AIM OF THE EXERCISE:
If a line in the data below holds the word "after", copy it.

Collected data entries
'''

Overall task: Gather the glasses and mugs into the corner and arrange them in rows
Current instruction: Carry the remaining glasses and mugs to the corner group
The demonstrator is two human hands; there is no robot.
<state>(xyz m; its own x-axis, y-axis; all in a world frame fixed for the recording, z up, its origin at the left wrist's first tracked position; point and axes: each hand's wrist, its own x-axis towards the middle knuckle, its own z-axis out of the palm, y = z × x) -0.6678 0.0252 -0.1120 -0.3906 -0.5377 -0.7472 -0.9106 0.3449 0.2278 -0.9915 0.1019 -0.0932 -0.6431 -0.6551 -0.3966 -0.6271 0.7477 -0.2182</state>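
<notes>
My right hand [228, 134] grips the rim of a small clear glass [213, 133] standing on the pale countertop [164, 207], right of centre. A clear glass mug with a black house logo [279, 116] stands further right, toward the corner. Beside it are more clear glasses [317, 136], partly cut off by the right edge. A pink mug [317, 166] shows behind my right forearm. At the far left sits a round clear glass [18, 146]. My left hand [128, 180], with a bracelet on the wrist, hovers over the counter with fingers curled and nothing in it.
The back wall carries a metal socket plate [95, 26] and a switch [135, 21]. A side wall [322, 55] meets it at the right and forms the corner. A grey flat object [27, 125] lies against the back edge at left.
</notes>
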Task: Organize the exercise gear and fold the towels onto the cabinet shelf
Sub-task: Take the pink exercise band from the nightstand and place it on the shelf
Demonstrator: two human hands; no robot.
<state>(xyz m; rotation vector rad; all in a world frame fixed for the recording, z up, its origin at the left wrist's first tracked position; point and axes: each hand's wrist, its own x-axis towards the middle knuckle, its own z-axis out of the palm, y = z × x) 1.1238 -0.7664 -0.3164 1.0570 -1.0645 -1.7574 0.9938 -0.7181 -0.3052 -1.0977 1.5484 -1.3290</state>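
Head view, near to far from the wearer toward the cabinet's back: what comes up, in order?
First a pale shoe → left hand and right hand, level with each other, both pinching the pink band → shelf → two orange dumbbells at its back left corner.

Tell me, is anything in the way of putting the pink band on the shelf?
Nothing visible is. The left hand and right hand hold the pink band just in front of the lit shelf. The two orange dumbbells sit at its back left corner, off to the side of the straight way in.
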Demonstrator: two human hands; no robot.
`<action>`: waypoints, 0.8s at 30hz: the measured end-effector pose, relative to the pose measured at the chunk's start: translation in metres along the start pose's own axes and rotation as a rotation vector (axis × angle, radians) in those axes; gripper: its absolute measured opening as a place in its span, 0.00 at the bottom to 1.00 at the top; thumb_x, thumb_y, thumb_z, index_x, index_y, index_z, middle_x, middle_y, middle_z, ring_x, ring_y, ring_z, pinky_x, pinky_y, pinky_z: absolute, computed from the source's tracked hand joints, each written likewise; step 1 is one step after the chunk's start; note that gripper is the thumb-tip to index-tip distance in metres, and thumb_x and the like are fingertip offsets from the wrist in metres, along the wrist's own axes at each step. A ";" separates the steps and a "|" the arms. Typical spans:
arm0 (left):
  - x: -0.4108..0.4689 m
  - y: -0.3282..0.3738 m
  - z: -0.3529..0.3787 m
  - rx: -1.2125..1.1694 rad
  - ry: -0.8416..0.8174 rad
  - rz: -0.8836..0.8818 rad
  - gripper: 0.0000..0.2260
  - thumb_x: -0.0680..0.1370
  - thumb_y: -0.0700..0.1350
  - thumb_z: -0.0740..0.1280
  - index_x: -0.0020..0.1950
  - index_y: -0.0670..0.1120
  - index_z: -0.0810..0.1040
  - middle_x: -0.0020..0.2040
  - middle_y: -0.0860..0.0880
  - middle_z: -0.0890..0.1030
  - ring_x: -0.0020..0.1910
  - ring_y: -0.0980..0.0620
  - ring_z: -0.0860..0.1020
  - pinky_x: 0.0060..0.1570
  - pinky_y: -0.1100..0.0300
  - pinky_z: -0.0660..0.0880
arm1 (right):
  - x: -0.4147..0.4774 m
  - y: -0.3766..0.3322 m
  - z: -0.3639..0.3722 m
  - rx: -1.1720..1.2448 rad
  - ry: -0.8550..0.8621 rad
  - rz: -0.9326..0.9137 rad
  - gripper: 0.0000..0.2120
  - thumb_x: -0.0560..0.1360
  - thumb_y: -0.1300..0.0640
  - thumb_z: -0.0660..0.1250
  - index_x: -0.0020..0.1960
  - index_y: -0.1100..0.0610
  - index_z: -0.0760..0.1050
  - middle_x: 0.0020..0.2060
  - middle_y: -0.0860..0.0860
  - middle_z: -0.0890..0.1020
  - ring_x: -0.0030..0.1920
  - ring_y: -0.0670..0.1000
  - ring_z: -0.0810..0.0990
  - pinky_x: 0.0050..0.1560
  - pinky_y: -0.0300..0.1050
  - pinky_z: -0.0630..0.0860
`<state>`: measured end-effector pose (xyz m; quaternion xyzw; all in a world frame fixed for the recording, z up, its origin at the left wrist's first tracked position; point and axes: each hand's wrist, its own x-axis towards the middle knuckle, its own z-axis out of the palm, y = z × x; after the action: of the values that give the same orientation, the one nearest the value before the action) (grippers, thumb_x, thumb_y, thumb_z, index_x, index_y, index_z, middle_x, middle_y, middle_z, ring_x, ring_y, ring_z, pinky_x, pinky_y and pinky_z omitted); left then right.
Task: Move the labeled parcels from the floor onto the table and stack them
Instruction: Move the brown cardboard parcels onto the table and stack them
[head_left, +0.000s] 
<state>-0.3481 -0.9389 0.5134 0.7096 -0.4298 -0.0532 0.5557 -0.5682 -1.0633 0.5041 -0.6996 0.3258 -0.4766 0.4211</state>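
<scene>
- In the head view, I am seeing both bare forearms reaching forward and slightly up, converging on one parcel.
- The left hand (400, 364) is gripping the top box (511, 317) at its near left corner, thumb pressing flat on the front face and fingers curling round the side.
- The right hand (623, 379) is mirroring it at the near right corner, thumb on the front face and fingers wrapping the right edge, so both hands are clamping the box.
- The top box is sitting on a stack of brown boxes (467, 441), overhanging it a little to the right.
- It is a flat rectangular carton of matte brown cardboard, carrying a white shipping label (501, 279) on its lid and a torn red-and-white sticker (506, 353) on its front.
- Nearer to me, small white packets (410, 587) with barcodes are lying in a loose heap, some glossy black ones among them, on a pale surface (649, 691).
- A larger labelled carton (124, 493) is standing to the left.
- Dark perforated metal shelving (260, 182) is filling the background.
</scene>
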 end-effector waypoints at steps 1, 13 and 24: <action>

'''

OUTPUT FOR THIS TASK:
`<action>`: waypoints, 0.8s at 30hz: the measured end-effector pose, relative to the pose measured at the chunk's start: translation in metres along the start pose's own axes and rotation as a rotation vector (axis × angle, radians) in those axes; gripper: its absolute measured opening as a place in its span, 0.00 at the bottom to 1.00 at the top; thumb_x, thumb_y, thumb_z, index_x, index_y, index_z, middle_x, middle_y, middle_z, ring_x, ring_y, ring_z, pinky_x, pinky_y, pinky_z: absolute, computed from the source's tracked hand joints, each written likewise; step 1 is one step after the chunk's start; note that gripper is the thumb-tip to index-tip distance in metres, and thumb_x and the like are fingertip offsets from the wrist in metres, along the wrist's own axes at each step. A ";" separates the steps and a "|" the arms. Typical spans:
`<state>`: measured end-effector pose (xyz m; quaternion xyzw; all in a world frame fixed for the recording, z up, its origin at the left wrist's first tracked position; point and axes: each hand's wrist, its own x-axis towards the middle knuckle, its own z-axis out of the palm, y = z × x; after the action: of the values that give the same orientation, the one nearest the value before the action) (grippers, thumb_x, thumb_y, thumb_z, index_x, index_y, index_z, middle_x, middle_y, middle_z, ring_x, ring_y, ring_z, pinky_x, pinky_y and pinky_z omitted); left then right.

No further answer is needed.